Even for me, that's the case. If someone I know IRL has no shared interests with me? Well... aint anything happening there, then. Chances are, we arent going to stay in contact very long, if at all. I wont push said person away on purpose or act rude to them, but... it does mean that I simply wont have anything to say to them. It also means I'd be horribly bored when around them, which to me is even worse. Fortunately for me, my family is all aware of this. But I tell ya, it definitely means I dont make friends easily.

For some of us, this really is just how it goes.

....Also age has nothing to do with it.
 
Think of some topics that to you, are of the most boring topics you can imagine. Take a moment to really think of some such topics.

Now imagine feeling hostage to someone who went on ad nauseam with you about those topics that you personally are not interested in in the least.
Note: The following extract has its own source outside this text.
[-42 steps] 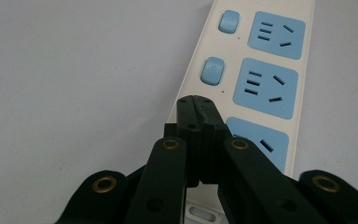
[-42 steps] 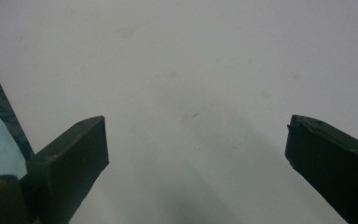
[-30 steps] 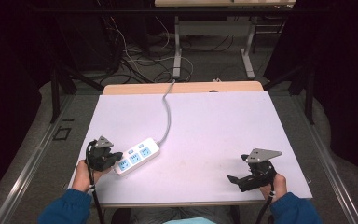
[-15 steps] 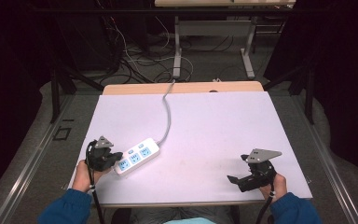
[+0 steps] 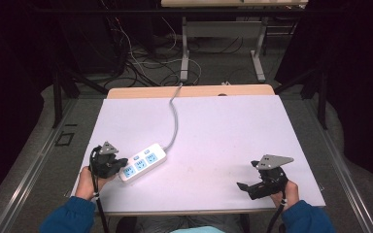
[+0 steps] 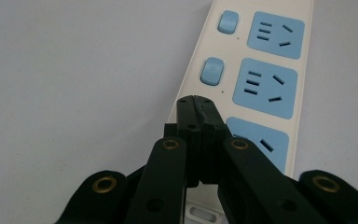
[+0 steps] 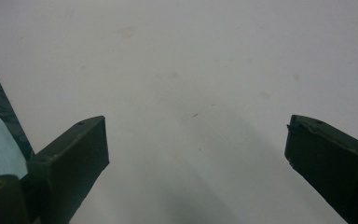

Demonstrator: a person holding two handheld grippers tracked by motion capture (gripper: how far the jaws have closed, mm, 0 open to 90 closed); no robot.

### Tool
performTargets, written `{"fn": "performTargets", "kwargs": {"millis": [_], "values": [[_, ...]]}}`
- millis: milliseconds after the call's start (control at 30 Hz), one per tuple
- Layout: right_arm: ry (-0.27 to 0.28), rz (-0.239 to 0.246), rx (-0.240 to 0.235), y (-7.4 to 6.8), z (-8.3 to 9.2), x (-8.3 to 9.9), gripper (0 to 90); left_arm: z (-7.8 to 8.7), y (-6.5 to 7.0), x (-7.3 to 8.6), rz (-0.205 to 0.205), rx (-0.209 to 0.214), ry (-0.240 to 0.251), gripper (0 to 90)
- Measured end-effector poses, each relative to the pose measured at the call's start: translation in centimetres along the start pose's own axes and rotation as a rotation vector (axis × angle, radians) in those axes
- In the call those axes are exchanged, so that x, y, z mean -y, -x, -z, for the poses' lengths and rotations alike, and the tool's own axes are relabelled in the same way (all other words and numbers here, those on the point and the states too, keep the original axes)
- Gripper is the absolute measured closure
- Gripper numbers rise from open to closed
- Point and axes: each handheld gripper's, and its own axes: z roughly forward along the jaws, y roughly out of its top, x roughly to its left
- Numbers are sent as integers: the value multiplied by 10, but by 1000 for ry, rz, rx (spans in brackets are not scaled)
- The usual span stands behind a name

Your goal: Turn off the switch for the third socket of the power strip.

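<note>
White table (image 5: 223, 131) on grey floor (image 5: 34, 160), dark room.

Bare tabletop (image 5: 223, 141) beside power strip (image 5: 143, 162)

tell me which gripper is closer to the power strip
Left. The left gripper, jaws shut, sits over the near end of the power strip; the right gripper rests far off at the table's other side.

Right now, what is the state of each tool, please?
Left tool: closed, holding nothing, tips over the power strip.
Right tool: open, holding nothing, above the table.
</note>
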Motion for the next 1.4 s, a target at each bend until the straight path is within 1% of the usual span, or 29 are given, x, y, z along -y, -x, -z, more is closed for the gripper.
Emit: {"fn": "performTargets", "kwargs": {"millis": [67, 167, 200, 300, 367, 400, 433, 500, 600, 700, 733, 767, 967, 1000, 1067, 1133, 1300, 1400], "values": [[-11, 4, -11, 1, 1, 0, 56, 0, 0, 0, -1, 3, -5, 900], [-5, 0, -6, 0, 0, 0, 56, 0, 0, 0, -1, 4, -2, 900], [-11, 2, -11, 0, 1, 0, 56, 0, 0, 0, -1, 4, -4, 900], [-7, 2, -8, 0, 0, 0, 56, 1, 0, -1, -9, 12, -15, 900], [-7, 2, -7, 0, 1, 0, 56, 1, 0, 0, -7, 9, -11, 900], [-5, 3, -4, 0, 0, 0, 56, 0, 0, 0, -6, 3, -1, 900], [-9, 3, -7, 0, 1, 0, 56, 1, 0, 0, -7, 10, -13, 900], [-10, 3, -12, 0, 1, 0, 56, 0, 1, 0, -7, -3, 2, 900], [-5, 2, -4, 0, 0, 0, 56, 0, 1, 0, -10, -4, 4, 900], [-7, 2, -7, 0, 1, 0, 56, 0, 1, 0, -11, -10, 1, 900], [-9, 3, -12, 1, 1, 0, 56, 0, 1, 0, -13, -7, 4, 900], [-5, 2, -4, 0, 0, 0, 56, 0, 1, 0, -15, -7, 3, 900], [-8, 2, -7, 0, 1, 0, 56, 0, 1, 0, -19, -7, 3, 900], [-10, 3, -10, 0, 1, 0, 57, 1, 1, 0, -24, 4, -13, 900], [-7, 2, -6, 0, 0, 0, 56, 1, 1, 0, -27, 1, -14, 900], [-5, 5, -8, 0, 1, 0, 56, 1, 1, 0, -28, -3, -6, 900], [-11, 7, -11, 1, 1, 0, 56, 1, 1, 0, -31, -5, -6, 900], [-6, 2, -2, 0, 0, 0, 56, 1, 1, -1, -39, -3, -4, 900]]}}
That's what it feels like to other people who are not interested in our respective autistic special interests. We'd all do well to remember this and to remember how boring it would be for us if someone went on about things we don't care about.

Some of the special interests I've had in my life have been so specialized that I couldn't possibly assume with any rationality that the average person would have any interest in talking about them.

Rather than assuming that others will be interested in conversing about our special interests (and being upset if they're not), it would do us better in my opinion to assume the opposite.
 
So what if they talked about their special interest all the time but never allowed you to talk about yours?

It wouldn’t be fair but it’s also not good for either party to talk about only their special interests. I found out the hard way that it agitates people to only talk about one thing all the time so it’s best to find middle ground.